◆ Your assignment: Every line of the data needs to be returned exactly.

Input data START

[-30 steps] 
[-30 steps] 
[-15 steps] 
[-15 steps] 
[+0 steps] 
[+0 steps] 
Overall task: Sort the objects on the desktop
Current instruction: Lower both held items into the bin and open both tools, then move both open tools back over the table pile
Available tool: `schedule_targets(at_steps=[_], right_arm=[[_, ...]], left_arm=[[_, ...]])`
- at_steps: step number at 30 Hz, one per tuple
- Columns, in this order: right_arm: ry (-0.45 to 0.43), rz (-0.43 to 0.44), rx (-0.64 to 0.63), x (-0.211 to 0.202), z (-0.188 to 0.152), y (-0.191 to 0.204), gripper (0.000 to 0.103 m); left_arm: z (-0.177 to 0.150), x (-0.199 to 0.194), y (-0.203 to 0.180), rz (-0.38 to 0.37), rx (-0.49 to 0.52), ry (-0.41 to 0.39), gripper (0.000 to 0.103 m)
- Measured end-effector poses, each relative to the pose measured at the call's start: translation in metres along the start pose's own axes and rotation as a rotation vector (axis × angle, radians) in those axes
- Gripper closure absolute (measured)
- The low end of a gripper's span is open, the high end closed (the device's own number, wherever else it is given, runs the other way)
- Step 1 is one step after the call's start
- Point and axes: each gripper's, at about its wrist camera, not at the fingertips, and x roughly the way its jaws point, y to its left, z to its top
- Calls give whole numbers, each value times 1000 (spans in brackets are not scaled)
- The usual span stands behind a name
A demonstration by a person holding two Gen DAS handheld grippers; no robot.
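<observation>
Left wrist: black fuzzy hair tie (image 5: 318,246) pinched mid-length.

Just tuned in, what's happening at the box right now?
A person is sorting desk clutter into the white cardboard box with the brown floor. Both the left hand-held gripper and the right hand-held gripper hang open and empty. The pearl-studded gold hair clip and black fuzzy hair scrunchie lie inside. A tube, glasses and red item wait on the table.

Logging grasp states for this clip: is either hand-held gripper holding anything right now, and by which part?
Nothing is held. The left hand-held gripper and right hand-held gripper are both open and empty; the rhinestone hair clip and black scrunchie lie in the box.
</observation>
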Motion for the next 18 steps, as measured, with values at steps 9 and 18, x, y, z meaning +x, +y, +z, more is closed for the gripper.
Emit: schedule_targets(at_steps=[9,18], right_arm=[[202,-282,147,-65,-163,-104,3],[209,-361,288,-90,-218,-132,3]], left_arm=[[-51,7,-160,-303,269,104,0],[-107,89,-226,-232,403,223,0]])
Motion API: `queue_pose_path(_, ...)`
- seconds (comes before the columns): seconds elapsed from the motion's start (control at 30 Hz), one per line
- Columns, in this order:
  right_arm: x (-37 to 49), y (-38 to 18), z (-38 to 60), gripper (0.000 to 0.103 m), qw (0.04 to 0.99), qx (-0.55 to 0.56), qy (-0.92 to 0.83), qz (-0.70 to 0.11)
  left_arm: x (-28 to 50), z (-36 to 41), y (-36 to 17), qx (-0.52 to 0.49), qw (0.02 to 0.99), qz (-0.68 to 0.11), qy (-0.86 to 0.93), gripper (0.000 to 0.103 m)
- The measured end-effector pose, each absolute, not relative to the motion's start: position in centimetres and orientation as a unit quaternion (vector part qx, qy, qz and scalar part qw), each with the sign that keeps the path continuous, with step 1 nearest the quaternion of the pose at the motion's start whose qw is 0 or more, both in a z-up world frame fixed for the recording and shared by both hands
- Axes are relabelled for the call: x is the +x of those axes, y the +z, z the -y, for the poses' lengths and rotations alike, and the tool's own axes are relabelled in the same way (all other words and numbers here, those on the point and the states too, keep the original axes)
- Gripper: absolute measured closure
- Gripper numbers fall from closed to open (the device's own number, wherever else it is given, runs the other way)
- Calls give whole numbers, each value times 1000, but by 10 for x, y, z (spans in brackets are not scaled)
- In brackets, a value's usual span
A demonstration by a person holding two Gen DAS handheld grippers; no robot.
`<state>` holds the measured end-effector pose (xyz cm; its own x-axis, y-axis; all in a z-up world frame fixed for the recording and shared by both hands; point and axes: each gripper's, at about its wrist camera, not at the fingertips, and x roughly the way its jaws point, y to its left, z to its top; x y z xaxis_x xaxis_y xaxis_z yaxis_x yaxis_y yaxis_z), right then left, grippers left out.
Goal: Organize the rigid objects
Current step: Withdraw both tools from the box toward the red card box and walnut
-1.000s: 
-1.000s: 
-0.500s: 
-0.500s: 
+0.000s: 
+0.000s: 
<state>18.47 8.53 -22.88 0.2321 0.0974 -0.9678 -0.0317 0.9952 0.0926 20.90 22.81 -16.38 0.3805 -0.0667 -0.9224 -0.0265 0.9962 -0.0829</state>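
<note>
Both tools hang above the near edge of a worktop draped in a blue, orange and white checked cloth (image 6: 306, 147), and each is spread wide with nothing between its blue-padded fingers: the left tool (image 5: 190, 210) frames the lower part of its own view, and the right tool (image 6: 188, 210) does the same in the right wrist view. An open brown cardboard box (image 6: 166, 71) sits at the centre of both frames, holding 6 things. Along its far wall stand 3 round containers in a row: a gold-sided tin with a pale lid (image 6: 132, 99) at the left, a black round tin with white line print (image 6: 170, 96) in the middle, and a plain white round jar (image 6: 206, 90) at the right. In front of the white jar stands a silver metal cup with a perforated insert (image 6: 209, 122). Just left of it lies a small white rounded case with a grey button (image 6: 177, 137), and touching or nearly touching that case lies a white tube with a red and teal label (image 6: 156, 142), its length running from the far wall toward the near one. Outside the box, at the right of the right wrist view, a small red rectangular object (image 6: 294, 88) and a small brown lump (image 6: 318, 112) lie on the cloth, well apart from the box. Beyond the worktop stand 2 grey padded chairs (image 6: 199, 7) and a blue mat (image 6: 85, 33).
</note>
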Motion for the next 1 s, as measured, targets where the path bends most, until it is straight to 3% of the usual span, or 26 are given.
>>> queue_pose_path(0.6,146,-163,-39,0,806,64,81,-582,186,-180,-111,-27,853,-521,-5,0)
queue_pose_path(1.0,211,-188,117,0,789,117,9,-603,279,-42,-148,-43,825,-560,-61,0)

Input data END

◆ Result of the exercise:
[-30 steps] 
[-30 steps] 
[-15 steps] 
[-15 steps] 
[+0 steps] 
[+0 steps] 
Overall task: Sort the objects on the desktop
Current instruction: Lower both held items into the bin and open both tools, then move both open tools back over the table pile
Available tool: `schedule_targets(at_steps=[_], right_arm=[[_, ...]], left_arm=[[_, ...]])`
- at_steps: step number at 30 Hz, one per tuple
- Columns, in this order: right_arm: ry (-0.45 to 0.43), rz (-0.43 to 0.44), rx (-0.64 to 0.63), x (-0.211 to 0.202), z (-0.188 to 0.152), y (-0.191 to 0.204), gripper (0.000 to 0.103 m); left_arm: z (-0.177 to 0.150), x (-0.199 to 0.194), y (-0.203 to 0.180), rz (-0.38 to 0.37), rx (-0.49 to 0.52), ry (-0.41 to 0.39), gripper (0.000 to 0.103 m)
- Measured end-effector poses, each relative to the pose measured at the call's start: translation in metres along the start pose's own axes and rotation as a rotation vector (axis × angle, radians) in those axes
- Gripper closure absolute (measured)
- The low end of a gripper's span is open, the high end closed (the device's own number, wherever else it is given, runs the other way)
- Step 1 is one step after the call's start
- Point and axes: each gripper's, at about its wrist camera, not at the fingertips, and x roughly the way its jaws point, y to its left, z to its top
- Calls give whole numbers, each value times 1000 (spans in brackets are not scaled)
- The usual span stands behind a name
A demonstration by a person holding two Gen DAS handheld grippers; no robot.
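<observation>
Left wrist: black fuzzy hair tie (image 5: 318,246) pinched mid-length.

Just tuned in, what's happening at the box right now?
A person is sorting desk clutter into the white cardboard box with the brown floor. Both the left hand-held gripper and the right hand-held gripper hang open and empty. The pearl-studded gold hair clip and black fuzzy hair scrunchie lie inside. A tube, glasses and red item wait on the table.

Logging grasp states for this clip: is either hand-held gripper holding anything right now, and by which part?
Nothing is held. The left hand-held gripper and right hand-held gripper are both open and empty; the rhinestone hair clip and black scrunchie lie in the box.
</observation>
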Motion for the next 18 steps, as measured, with values at steps 9 and 18, x, y, z meaning +x, +y, +z, more is closed for the gripper.
Emit: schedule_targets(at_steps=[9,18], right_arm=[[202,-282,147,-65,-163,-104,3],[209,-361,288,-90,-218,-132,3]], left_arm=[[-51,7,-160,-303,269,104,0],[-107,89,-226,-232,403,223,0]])
Motion API: `queue_pose_path(_, ...)`
- seconds (comes before the columns): seconds elapsed from the motion's start (control at 30 Hz), one per line
- Columns, in this order:
  right_arm: x (-37 to 49), y (-38 to 18), z (-38 to 60), gripper (0.000 to 0.103 m), qw (0.04 to 0.99), qx (-0.55 to 0.56), qy (-0.92 to 0.83), qz (-0.70 to 0.11)
  left_arm: x (-28 to 50), z (-36 to 41), y (-36 to 17), qx (-0.52 to 0.49), qw (0.02 to 0.99), qz (-0.68 to 0.11), qy (-0.86 to 0.93), gripper (0.000 to 0.103 m)
- The measured end-effector pose, each absolute, not relative to the motion's start: position in centimetres and orientation as a unit quaternion (vector part qx, qy, qz and scalar part qw), each with the sign that keeps the path continuous, with step 1 nearest the quaternion of the pose at the motion's start whose qw is 0 or more, both in a z-up world frame fixed for the recording and shared by both hands
- Axes are relabelled for the call: x is the +x of those axes, y the +z, z the -y, for the poses' lengths and rotations alike, and the tool's own axes are relabelled in the same way (all other words and numbers here, those on the point and the states too, keep the original axes)
- Gripper: absolute measured closure
- Gripper numbers fall from closed to open (the device's own number, wherever else it is given, runs the other way)
- Calls give whole numbers, each value times 1000, but by 10 for x, y, z (spans in brackets are not scaled)
- In brackets, a value's usual span
A demonstration by a person holding two Gen DAS handheld grippers; no robot.
`<state>` holds the measured end-effector pose (xyz cm; its own x-axis, y-axis; all in a z-up world frame fixed for the recording and shared by both hands; point and axes: each gripper's, at about its wrist camera, not at the fingertips, and x roughly the way its jaws point, y to its left, z to its top; x y z xaxis_x xaxis_y xaxis_z yaxis_x yaxis_y yaxis_z), right then left, grippers left out.
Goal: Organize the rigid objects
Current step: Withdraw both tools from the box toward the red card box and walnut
-1.000s: 
-1.000s: 
-0.500s: 
-0.500s: 
+0.000s: 
+0.000s: 
<state>18.47 8.53 -22.88 0.2321 0.0974 -0.9678 -0.0317 0.9952 0.0926 20.90 22.81 -16.38 0.3805 -0.0667 -0.9224 -0.0265 0.9962 -0.0829</state>
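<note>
Both tools hang above the near edge of a worktop draped in a blue, orange and white checked cloth (image 6: 306, 147), and each is spread wide with nothing between its blue-padded fingers: the left tool (image 5: 190, 210) frames the lower part of its own view, and the right tool (image 6: 188, 210) does the same in the right wrist view. An open brown cardboard box (image 6: 166, 71) sits at the centre of both frames, holding 6 things. Along its far wall stand 3 round containers in a row: a gold-sided tin with a pale lid (image 6: 132, 99) at the left, a black round tin with white line print (image 6: 170, 96) in the middle, and a plain white round jar (image 6: 206, 90) at the right. In front of the white jar stands a silver metal cup with a perforated insert (image 6: 209, 122). Just left of it lies a small white rounded case with a grey button (image 6: 177, 137), and touching or nearly touching that case lies a white tube with a red and teal label (image 6: 156, 142), its length running from the far wall toward the near one. Outside the box, at the right of the right wrist view, a small red rectangular object (image 6: 294, 88) and a small brown lump (image 6: 318, 112) lie on the cloth, well apart from the box. Beyond the worktop stand 2 grey padded chairs (image 6: 199, 7) and a blue mat (image 6: 85, 33).
</note>
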Motion for the next 1 s, as measured, targets where the path bends most, until it is straight to 3% of the usual span, or 26 are given.
>>> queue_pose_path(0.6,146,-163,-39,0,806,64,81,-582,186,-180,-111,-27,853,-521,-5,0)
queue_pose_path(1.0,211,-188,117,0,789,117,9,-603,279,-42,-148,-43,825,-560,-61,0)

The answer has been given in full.